The Split Worlds universe is an urban fantasy universe with a number of moving parts behind the scenes of our world. A group of servants — pets, really — of powerful exiled Fae lords mainly live in a timeless world next to our own called the Nether. The Nether is tightly bound to our own, and so the noble families devoted to the Fae lords often scheme with each other in our world as well as the Nether. There is also a class of sorcerers who seek to limit the excesses of these “Puppets” but they also have agendas and schemes of their own. And then there are the rapacious Elemental Lords, whose goals and desires appear to be something else entirely again, and far more rooted in power on Earth. The Split Worlds universe, in Between Two Thorns, kicked off when Cathy, scion of one of the noble families of Bath, sought to escape and grow beyond the limited confines that propriety and society and expectations wanted to impress upon her. She sought freedom, and so started to change not only her world, but the worlds of all those around her.
All of the characters from the beginning of the series, Catherine, and Max, and William, and Sam have changed and grown and gone through a lot since Between Two Thorns. Their circumstances having changed, often radically since that volume, their stories here come to a conclusion. Cathy’s efforts to bring social equality to women in the Nether, and autonomy and destiny for herself. Max, with his split soul gargoyle, trying to make his way as an Arbiter even as the society of the Nether schemes, sorcerers fall, Fae plot, and unseen forces move to change the entirety of the world. William Iris, who saw the Dukedom as the culmination of his dreams, bedeviled by his inability to truly understand his wife. And finally, there is Sam, who by accident fell into the Split Worlds universe in the very first novel, and now, as Lord Iron, has found his attempts to do good blocked, stymied and bedeviled. All of these characters are tested and show their mettle, even and especially when they do the wrong thing, the pigheaded thing, the very human thing. It is that humanity of her characters that Newman is strongest at, and always has been.
Above and beyond the strong character beats, the overarching plots and themes of the novel and the series come to fruition. What had started as a relatively straightforward urban fantasy quickly went into themes of patriarchy, of fairness, of modernity, of change, and much more. Themes such as environmental degradation, slavery, free will and much more are packed within the themes of the series and the author hits the beats in the final novel. It is not quite the ending that I imagined back at the beginning of the series, and perhaps not even the ending I imagined when I started reading this novel. There are a number of surprises, sharp ones, that occur on a plot and character level, but looking back on them, they are the right choices. Newman has evolved and grown as a writer since her first novel, and here it shows.

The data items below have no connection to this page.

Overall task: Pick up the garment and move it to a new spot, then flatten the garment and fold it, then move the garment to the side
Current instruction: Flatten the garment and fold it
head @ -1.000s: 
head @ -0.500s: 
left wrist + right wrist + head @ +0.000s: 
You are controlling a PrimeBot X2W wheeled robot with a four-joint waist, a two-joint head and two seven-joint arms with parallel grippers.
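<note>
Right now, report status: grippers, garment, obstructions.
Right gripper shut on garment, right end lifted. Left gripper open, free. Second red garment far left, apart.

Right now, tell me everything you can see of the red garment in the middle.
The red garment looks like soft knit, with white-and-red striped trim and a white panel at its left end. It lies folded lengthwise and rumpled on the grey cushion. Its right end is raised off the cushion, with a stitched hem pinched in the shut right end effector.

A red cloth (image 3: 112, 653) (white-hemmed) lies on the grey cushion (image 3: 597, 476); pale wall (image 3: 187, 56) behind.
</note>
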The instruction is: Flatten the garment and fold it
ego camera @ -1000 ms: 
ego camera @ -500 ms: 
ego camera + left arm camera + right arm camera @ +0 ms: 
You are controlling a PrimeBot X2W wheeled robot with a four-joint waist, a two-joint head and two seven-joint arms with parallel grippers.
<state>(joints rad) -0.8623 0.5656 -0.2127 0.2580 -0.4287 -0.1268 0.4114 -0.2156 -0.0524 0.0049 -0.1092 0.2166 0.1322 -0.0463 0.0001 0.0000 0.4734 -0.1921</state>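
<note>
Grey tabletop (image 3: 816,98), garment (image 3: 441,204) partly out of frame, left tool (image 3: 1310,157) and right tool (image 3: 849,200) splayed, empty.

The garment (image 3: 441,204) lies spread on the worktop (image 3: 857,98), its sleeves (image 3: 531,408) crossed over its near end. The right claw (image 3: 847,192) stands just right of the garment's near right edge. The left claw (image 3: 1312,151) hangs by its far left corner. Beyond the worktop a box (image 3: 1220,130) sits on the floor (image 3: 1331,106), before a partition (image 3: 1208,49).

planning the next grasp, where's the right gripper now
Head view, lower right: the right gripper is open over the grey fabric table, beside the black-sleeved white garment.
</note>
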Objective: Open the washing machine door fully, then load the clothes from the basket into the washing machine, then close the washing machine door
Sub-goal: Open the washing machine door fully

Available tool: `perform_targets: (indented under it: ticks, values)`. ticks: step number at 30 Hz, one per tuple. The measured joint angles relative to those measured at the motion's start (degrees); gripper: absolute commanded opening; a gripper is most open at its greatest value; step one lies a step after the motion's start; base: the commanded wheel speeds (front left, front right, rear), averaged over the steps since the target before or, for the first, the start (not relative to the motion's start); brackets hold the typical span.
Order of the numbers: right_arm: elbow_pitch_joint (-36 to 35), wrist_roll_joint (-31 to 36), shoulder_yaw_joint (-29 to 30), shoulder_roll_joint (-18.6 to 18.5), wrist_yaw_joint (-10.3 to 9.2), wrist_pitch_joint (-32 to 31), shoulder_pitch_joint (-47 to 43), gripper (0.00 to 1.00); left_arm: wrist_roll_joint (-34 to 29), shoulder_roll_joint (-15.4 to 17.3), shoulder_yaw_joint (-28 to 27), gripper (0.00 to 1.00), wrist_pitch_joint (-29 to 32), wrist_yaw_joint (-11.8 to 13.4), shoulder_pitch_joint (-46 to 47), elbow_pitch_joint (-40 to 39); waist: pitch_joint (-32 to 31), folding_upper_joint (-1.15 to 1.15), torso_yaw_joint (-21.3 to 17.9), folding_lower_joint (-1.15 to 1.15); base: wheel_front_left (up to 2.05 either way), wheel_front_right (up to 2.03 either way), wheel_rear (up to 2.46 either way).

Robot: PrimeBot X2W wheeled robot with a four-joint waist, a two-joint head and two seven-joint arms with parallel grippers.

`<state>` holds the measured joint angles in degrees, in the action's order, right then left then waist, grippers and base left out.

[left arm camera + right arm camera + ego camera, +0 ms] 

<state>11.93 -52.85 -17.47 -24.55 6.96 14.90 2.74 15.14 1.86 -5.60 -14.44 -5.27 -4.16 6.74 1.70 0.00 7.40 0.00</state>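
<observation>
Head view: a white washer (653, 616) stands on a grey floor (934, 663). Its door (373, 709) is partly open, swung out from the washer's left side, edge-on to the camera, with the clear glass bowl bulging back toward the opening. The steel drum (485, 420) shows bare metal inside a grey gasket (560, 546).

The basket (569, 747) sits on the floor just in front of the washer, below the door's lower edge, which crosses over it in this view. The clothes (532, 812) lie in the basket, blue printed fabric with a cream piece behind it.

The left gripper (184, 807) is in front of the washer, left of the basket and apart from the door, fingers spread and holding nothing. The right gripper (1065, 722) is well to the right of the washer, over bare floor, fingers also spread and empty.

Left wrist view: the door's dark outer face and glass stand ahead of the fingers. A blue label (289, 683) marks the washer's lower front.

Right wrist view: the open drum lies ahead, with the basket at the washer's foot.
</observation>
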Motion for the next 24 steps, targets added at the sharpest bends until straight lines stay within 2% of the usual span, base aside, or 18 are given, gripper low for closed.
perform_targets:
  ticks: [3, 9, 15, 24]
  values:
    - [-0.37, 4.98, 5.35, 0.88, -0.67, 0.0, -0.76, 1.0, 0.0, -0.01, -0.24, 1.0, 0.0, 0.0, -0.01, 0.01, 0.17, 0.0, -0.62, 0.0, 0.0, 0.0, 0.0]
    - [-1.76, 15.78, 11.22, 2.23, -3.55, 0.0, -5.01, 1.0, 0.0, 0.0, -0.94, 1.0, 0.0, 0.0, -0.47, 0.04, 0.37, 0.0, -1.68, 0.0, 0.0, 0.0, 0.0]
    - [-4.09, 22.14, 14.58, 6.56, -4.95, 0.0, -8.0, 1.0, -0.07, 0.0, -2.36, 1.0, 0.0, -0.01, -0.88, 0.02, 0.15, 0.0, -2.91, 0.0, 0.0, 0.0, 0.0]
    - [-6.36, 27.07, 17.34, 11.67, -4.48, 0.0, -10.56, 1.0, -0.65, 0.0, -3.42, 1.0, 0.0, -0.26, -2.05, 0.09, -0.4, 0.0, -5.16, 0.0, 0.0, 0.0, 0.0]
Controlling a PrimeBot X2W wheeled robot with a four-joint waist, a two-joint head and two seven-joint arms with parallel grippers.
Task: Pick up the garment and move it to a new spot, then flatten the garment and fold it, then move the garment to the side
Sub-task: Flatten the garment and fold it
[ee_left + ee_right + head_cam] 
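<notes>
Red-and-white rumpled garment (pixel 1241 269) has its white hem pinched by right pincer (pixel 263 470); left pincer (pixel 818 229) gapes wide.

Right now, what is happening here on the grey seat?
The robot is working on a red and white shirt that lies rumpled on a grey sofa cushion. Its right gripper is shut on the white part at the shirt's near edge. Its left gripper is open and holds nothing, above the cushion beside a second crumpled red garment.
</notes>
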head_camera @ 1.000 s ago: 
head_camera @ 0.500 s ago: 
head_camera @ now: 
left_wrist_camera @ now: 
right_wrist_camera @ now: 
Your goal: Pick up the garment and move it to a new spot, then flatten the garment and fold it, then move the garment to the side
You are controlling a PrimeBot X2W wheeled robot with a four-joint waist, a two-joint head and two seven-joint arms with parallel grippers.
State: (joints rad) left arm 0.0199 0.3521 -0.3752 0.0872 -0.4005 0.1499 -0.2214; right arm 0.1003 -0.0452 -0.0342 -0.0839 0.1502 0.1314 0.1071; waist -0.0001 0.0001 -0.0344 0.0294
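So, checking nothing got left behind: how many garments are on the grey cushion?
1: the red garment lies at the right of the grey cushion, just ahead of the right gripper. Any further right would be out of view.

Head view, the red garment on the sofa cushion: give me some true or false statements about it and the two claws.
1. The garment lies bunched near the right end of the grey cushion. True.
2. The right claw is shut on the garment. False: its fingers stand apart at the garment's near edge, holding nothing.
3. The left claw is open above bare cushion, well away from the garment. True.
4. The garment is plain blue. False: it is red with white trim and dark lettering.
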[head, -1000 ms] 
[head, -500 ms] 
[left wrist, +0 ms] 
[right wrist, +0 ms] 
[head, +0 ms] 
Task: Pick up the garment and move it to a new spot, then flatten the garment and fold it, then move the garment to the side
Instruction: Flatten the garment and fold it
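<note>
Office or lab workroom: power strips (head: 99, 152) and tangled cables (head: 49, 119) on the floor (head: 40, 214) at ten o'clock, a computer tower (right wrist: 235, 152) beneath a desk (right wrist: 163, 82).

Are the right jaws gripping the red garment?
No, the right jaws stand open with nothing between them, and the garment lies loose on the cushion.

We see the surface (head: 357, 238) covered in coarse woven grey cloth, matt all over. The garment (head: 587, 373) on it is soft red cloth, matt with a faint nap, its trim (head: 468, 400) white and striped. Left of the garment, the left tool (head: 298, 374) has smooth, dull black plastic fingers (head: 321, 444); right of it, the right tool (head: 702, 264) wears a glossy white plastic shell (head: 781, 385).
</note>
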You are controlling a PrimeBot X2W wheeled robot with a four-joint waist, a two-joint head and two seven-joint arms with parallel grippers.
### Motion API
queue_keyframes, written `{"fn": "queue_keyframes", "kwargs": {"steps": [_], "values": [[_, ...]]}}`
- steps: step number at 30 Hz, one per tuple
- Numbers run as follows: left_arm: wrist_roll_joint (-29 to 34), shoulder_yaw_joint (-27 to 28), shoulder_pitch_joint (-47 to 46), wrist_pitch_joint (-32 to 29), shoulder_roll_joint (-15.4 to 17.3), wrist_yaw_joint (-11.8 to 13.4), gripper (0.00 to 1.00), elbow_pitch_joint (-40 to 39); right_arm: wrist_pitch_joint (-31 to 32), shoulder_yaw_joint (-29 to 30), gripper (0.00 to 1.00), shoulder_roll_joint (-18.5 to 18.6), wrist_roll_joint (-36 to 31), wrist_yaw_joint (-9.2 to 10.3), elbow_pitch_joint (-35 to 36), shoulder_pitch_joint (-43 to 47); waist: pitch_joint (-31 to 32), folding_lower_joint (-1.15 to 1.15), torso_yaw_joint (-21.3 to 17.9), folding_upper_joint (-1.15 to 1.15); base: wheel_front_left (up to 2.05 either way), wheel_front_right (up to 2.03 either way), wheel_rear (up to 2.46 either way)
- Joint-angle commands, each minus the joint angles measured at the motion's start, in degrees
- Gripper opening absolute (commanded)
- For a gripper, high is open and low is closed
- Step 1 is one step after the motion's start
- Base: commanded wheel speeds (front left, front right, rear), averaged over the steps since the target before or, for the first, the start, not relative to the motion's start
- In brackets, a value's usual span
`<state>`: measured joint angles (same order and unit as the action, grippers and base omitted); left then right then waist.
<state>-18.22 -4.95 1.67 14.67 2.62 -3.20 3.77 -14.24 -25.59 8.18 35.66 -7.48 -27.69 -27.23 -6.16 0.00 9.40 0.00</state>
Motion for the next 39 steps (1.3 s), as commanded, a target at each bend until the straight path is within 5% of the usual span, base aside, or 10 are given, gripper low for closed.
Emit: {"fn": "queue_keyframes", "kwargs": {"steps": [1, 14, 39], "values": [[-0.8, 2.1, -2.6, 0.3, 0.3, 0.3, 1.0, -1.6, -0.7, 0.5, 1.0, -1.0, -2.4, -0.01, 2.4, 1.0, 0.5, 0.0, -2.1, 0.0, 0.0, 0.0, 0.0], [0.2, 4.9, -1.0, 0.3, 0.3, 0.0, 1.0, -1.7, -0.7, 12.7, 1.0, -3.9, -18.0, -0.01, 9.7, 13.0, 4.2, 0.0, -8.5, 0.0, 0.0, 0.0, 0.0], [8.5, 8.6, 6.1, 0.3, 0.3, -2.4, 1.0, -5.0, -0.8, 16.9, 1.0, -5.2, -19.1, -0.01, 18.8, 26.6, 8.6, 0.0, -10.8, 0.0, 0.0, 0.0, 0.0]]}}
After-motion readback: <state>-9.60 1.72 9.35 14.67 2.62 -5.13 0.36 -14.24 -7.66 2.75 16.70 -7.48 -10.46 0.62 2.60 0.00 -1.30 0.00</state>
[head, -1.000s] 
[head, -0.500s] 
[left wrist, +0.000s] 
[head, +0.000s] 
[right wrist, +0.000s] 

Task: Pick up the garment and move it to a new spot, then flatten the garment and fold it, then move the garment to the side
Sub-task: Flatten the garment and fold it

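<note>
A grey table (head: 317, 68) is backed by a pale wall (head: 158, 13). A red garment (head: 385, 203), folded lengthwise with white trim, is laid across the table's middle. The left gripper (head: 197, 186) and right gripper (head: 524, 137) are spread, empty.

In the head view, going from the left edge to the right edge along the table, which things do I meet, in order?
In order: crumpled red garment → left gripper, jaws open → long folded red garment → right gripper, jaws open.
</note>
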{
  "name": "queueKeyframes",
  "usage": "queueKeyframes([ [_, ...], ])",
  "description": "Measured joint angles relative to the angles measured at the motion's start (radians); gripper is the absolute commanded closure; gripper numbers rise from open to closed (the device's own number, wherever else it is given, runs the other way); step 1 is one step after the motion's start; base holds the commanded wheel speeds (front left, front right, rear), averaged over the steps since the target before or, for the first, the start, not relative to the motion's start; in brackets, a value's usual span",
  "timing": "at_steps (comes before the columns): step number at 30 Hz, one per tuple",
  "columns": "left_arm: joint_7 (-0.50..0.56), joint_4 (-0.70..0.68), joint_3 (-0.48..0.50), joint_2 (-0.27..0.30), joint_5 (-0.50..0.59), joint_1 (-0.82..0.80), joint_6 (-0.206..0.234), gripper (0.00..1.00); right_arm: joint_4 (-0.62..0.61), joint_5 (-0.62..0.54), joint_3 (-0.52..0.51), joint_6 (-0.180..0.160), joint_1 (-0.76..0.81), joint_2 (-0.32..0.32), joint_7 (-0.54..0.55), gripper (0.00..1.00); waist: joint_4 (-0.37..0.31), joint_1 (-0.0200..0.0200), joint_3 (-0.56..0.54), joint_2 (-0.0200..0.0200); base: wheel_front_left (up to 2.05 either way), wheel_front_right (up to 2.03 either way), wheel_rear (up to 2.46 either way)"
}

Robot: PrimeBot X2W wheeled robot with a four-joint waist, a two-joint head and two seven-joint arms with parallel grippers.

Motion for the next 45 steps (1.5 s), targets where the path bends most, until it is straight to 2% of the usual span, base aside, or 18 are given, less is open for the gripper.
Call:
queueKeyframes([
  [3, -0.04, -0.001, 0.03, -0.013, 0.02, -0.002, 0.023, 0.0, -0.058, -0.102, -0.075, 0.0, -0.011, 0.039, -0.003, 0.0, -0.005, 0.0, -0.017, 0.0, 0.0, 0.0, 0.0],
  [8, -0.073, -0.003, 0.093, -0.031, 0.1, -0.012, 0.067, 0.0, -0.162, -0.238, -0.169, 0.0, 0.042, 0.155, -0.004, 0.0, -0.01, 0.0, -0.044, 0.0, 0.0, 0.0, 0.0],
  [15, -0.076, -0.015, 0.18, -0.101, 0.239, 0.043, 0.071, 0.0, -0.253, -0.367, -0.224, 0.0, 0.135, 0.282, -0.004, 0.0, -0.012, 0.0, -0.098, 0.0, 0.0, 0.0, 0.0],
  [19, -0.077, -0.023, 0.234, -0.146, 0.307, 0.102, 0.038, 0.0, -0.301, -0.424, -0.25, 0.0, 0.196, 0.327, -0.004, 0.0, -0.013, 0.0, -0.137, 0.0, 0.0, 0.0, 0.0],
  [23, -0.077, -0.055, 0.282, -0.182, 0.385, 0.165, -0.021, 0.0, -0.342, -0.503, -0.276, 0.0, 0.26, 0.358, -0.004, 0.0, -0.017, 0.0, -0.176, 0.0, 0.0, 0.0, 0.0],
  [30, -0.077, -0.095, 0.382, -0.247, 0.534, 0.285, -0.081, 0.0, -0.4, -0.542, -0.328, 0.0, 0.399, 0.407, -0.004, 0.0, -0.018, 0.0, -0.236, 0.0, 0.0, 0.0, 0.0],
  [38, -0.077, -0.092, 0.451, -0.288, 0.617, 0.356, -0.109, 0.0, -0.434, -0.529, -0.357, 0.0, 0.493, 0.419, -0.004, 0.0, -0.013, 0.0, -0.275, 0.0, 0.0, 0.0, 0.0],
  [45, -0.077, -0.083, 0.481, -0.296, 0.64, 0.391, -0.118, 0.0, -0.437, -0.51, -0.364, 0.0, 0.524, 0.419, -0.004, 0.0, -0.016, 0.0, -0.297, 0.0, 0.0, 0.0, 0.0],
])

It’s hard to talk without spoiling the novel, plot wise, and I do think that the denouement of the conflicts raised since Between Two Thorns is well crafted. In some ways, the novels now remind me of two early Greg Bear novels, The Infinity Concerto and The Serpent Mage, which together by their end, like the Split Worlds series, lead to a permanent and interesting change in the world. There was no way that the series could end with a status quo ante, either in characters, or in her setup, and the author delivers on that
All Good Things must come to an end, and with this novel, so does the Split Worlds ‘verse. I am proud and pleased by the ending, and by the totality, the sum that the series achieves. And I look forward to the future work from one of my favorite authors and people in the SFF community.